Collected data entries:
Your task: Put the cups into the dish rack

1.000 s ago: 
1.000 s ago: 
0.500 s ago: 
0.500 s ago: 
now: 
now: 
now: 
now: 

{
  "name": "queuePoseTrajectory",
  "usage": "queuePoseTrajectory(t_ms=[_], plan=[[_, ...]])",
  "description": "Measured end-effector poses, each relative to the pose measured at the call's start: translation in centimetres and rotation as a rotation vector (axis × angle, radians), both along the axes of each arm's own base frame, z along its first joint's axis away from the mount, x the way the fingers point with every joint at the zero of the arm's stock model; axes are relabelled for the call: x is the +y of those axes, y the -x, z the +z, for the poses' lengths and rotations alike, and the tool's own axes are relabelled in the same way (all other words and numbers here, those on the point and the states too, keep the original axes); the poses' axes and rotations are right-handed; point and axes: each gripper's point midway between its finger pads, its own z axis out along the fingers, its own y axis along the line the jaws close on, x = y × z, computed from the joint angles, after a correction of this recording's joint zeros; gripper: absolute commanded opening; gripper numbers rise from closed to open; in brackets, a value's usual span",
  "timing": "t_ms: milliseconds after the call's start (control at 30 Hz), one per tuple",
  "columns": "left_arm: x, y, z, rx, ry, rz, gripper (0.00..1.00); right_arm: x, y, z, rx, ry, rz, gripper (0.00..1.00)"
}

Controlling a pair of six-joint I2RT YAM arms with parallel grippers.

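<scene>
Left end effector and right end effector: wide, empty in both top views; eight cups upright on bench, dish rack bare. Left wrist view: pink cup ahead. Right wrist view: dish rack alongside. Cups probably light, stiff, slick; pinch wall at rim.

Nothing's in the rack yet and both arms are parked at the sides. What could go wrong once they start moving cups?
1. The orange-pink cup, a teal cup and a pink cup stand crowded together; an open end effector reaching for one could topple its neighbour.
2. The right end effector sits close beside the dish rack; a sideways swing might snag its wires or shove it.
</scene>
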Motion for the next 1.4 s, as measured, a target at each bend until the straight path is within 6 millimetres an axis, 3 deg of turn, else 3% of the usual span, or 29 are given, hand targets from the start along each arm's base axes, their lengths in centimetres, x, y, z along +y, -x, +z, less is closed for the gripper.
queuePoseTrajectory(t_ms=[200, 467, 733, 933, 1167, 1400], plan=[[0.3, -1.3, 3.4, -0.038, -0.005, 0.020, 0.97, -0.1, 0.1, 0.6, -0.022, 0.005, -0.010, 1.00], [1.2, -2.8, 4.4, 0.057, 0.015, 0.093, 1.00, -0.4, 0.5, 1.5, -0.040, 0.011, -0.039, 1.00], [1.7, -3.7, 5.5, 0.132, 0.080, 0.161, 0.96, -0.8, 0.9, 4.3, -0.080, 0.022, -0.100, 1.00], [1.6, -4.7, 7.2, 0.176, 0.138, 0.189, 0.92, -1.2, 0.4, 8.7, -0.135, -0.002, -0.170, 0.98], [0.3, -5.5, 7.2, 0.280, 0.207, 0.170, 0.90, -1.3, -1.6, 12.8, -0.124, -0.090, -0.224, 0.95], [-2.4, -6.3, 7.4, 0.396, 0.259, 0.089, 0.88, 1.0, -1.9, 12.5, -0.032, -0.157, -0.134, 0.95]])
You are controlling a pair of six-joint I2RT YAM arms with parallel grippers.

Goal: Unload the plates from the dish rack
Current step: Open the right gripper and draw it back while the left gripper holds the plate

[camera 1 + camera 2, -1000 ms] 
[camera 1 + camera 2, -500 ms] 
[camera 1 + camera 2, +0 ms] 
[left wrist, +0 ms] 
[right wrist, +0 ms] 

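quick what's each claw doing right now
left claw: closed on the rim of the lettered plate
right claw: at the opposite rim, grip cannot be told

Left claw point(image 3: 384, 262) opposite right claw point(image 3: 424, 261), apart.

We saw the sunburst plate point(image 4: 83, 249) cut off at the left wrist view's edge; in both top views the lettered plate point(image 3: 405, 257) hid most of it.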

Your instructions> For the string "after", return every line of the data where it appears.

Response area>
  "description": "Measured end-effector poses, each relative to the pose measured at the call's start: translation in centimetres and rotation as a rotation vector (axis × angle, radians), both along the axes of each arm's own base frame, z along its first joint's axis away from the mount, x the way the fingers point with every joint at the zero of the arm's stock model; axes are relabelled for the call: x is the +y of those axes, y the -x, z the +z, for the poses' lengths and rotations alike, and the tool's own axes are relabelled in the same way (all other words and numbers here, those on the point and the states too, keep the original axes); the poses' axes and rotations are right-handed; point and axes: each gripper's point midway between its finger pads, its own z axis out along the fingers, its own y axis along the line the jaws close on, x = y × z, computed from the joint angles, after a correction of this recording's joint zeros; gripper: absolute commanded opening; gripper numbers rise from closed to open; in brackets, a value's usual span",
  "timing": "t_ms: milliseconds after the call's start (control at 30 Hz), one per tuple",

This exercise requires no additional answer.